**THE TASK**:
Leave out the pictures and output the data verbatim.

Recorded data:
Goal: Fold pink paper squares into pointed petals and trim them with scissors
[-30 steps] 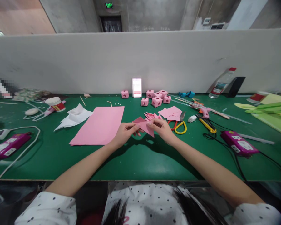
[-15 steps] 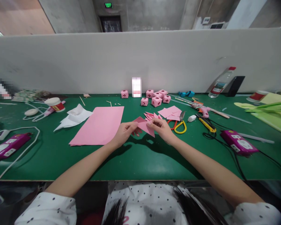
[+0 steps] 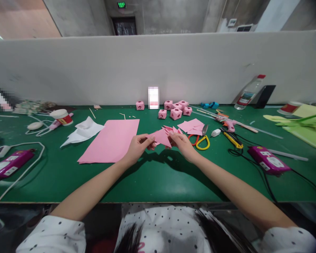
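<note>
Between my two hands is a small piece of pink paper, held up a little above the green table. My left hand pinches its left end between thumb and fingers. At the paper's right end, the fingers of my right hand are closed on it. Just behind lie several folded pink paper pieces, partly hidden by my right hand. A stack of pink paper sheets lies to the left of my left hand. Scissors with red and yellow handles rest beside my right hand.
Several pink paper cubes stand at the back near a lit phone. Pink paper squares, a yellow cutter, a glue gun and a purple power strip lie right. Left are white tissue and a paper cup.
The pink paper has turned in my hands, so a broader flat face now shows. My left hand has shifted slightly; the things on the table stay where they were.
</note>
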The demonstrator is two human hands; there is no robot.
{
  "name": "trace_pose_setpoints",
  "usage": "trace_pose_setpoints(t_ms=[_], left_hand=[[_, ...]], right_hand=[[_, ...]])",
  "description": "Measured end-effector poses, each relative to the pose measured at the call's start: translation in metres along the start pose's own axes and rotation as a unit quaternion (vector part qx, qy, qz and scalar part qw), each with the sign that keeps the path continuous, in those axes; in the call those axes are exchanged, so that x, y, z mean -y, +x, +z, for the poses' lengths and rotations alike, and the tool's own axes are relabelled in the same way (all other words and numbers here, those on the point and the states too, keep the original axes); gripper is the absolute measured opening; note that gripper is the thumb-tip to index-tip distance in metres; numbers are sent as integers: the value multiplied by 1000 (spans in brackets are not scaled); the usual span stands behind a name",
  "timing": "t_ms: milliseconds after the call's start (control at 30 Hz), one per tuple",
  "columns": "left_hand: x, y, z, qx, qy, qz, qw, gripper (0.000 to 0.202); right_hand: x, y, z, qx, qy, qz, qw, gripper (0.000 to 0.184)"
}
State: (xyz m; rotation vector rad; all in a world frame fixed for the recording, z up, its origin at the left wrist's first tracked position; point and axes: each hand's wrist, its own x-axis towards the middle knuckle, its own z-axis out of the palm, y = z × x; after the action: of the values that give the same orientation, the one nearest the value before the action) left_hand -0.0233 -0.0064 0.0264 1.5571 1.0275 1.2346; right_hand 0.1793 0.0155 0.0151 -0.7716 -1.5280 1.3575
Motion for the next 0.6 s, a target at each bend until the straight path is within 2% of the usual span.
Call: trace_pose_setpoints(t_ms=[167, 433, 600], left_hand=[[-2, -2, 2, -7, 16, 6, 1000, 34], [-2, -2, 1, -6, 30, 9, 999, 36], [-2, -1, 1, -33, 40, 12, 999, 39]], right_hand=[[7, -3, 4, 10, -50, -12, 999, 33], [3, -2, 4, 6, -57, -11, 998, 32], [0, 0, 3, -35, -52, -20, 998, 47]])
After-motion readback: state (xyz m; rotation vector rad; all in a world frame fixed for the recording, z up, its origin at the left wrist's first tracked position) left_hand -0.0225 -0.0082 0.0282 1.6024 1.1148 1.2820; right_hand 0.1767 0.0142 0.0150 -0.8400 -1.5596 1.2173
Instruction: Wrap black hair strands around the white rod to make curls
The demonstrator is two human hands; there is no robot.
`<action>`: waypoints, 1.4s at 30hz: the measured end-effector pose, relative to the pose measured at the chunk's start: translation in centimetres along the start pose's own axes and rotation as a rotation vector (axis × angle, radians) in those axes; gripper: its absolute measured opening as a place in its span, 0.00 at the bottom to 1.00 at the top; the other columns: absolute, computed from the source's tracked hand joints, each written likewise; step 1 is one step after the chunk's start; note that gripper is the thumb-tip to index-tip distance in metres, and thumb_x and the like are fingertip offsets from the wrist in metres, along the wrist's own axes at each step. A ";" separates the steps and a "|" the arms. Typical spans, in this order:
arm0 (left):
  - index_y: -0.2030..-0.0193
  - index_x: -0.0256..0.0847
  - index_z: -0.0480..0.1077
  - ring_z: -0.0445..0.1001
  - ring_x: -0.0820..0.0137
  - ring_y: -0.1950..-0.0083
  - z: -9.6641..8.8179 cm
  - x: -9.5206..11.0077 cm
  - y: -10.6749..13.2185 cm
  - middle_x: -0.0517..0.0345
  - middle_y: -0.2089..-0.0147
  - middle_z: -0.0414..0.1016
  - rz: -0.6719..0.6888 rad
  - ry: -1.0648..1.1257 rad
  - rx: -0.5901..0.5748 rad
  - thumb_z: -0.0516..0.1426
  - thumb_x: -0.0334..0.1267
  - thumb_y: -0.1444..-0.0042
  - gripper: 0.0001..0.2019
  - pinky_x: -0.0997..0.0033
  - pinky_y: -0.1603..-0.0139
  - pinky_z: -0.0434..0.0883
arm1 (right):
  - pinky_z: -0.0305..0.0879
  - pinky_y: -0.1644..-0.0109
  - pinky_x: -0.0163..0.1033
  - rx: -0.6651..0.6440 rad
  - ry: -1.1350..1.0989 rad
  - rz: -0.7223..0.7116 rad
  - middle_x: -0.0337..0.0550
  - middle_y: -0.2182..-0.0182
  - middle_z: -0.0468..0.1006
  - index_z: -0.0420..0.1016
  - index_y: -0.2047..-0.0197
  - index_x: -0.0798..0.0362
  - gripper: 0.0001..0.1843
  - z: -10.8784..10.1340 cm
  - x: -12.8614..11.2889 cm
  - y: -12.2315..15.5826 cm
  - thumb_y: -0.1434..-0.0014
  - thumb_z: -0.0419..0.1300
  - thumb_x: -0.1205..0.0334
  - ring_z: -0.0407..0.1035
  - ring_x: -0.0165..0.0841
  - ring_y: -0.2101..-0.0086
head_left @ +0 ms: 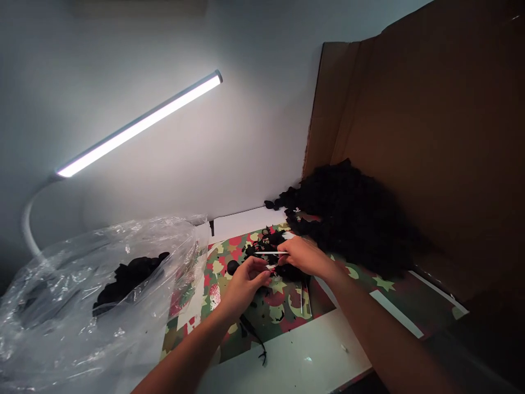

**REPLY**:
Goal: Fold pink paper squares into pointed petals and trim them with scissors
[-30 steps] 
[-15 steps] 
[+0 steps] 
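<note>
Between my two hands is a small piece of pink paper, held up a little above the green table. My left hand pinches its left end between thumb and fingers. At the paper's right end, the fingers of my right hand are closed on it. Just behind lie several folded pink paper pieces, partly hidden by my right hand. A stack of pink paper sheets lies to the left of my left hand. Scissors with red and yellow handles rest beside my right hand.
Several pink paper cubes stand at the back near a lit phone. Pink paper squares, a yellow cutter, a glue gun and a purple power strip lie right. Left are white tissue and a paper cup.
The pink paper has turned in my hands, so a broader flat face now shows. My left hand has shifted slightly; the things on the table stay where they were.
</note>
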The demonstrator is two human hands; there is no robot.
{
  "name": "trace_pose_setpoints",
  "usage": "trace_pose_setpoints(t_ms=[_], left_hand=[[_, ...]], right_hand=[[_, ...]])",
  "description": "Measured end-effector poses, each relative to the pose measured at the call's start: translation in metres along the start pose's own axes and rotation as a unit quaternion (vector part qx, qy, qz and scalar part qw), each with the sign that keeps the path continuous, in those axes; in the call those axes are exchanged, so that x, y, z mean -y, +x, +z, for the poses' lengths and rotations alike, and the tool's own axes are relabelled in the same way (all other words and numbers here, those on the point and the states too, keep the original axes); gripper is the absolute measured opening; note that gripper is the thumb-tip to index-tip distance in metres; numbers are sent as integers: the value multiplied by 1000 (spans in brackets are not scaled); the usual span stands behind a name",
  "timing": "t_ms: milliseconds after the call's start (control at 30 Hz), one per tuple",
  "columns": "left_hand: x, y, z, qx, qy, qz, qw, gripper (0.000 to 0.202); right_hand: x, y, z, qx, qy, qz, qw, gripper (0.000 to 0.184)"
}
State: (xyz m; rotation vector rad; all in a world frame fixed for the recording, z up, its origin at the left wrist's first tracked position; point and axes: each hand's wrist, its own x-axis towards the middle knuckle, its own z-axis out of the palm, y = z × x; after the action: of the values that give the same orientation, the one nearest the value before the action) left_hand -0.0233 -0.0064 0.0264 1.5571 1.0275 1.2346; right_hand 0.1793 0.0155 0.0151 -0.7716 -1.5280 1.3575
Motion for the next 0.6 s, a target at each bend until the straight path is within 2% of the usual span.
Call: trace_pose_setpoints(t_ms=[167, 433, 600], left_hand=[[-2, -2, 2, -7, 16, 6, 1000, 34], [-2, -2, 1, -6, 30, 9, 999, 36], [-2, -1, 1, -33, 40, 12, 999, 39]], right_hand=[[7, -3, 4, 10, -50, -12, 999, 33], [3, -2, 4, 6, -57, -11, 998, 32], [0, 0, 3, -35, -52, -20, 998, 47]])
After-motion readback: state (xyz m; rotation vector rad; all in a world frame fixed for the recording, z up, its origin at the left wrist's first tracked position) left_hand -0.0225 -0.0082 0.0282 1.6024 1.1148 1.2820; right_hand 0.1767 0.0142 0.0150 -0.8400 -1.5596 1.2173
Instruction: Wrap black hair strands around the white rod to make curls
The demonstrator is two human hands; there is no robot.
`<action>`: waypoints, 1.4s at 30hz: the measured end-effector pose, relative to the pose measured at the chunk's start: translation in centimetres along the start pose's own axes and rotation as a rotation vector (axis × angle, radians) in those axes; gripper: its absolute measured opening as a place in its span, 0.00 at the bottom to 1.00 at the top; the other columns: absolute, computed from the source's tracked hand joints, each written likewise; step 1 is one step after the chunk's start; note that gripper is the thumb-tip to index-tip distance in metres, and thumb_x and the like are fingertip offsets from the wrist in metres, along the wrist's own axes at each step. A ";" separates the steps and a "|" the arms. Typical spans, in this order:
arm0 (left):
  - index_y: -0.2030..-0.0193
  - index_x: -0.0256..0.0847
  - index_z: -0.0480..0.1077
  - ring_z: -0.0445..0.1001
  - ring_x: -0.0820..0.0137
  - ring_y: -0.1950..-0.0083
  - z: -9.6641..8.8179 cm
  - x: -9.5206..11.0077 cm
  - y: -10.6749..13.2185 cm
  - middle_x: -0.0517..0.0345
  - middle_y: -0.2089..-0.0147
  - middle_z: -0.0414..0.1016
  - rz: -0.6719..0.6888 rad
  - ry: -1.0648..1.1257 rad
  - rx: -0.5901..0.5748 rad
  - thumb_z: -0.0516..0.1426
  - thumb_x: -0.0334..0.1267
  - thumb_y: -0.1444..-0.0042
  - gripper: 0.0001..0.2019
  - pinky_x: -0.0997..0.0033
  - pinky_y: -0.1603..-0.0139
  - pinky_z: -0.0434..0.0883
arm1 (right):
  - pinky_z: -0.0305..0.0879
  - pinky_y: -0.1644..-0.0109
  - pinky_x: -0.0163..0.1033
  - rx: -0.6651..0.6440 rad
  - ry: -1.1350..1.0989 rad
  - rz: -0.7223..0.7116 rad
  - middle_x: -0.0337..0.0550
  - middle_y: -0.2182..-0.0182
  - middle_z: -0.0468..0.1006
  - index_z: -0.0420..0.1016
  - index_y: -0.2047..-0.0197
  - index_x: -0.0798..0.0362
  - gripper: 0.0001..0.1843
  - z: -10.8784..10.1340 cm
  - x: -12.8614..11.2889 cm
  - y: -12.2315..15.5826 cm
  - thumb_y: -0.1434..-0.0014
  - thumb_z: -0.0419..0.1300
  - thumb_x: -0.1205..0.0334
  - ring_z: -0.0407..0.1035
  - ring_x: -0.0165..0.0841
  - ring_y: -0.2101..-0.0086
head_left @ +0 ms: 

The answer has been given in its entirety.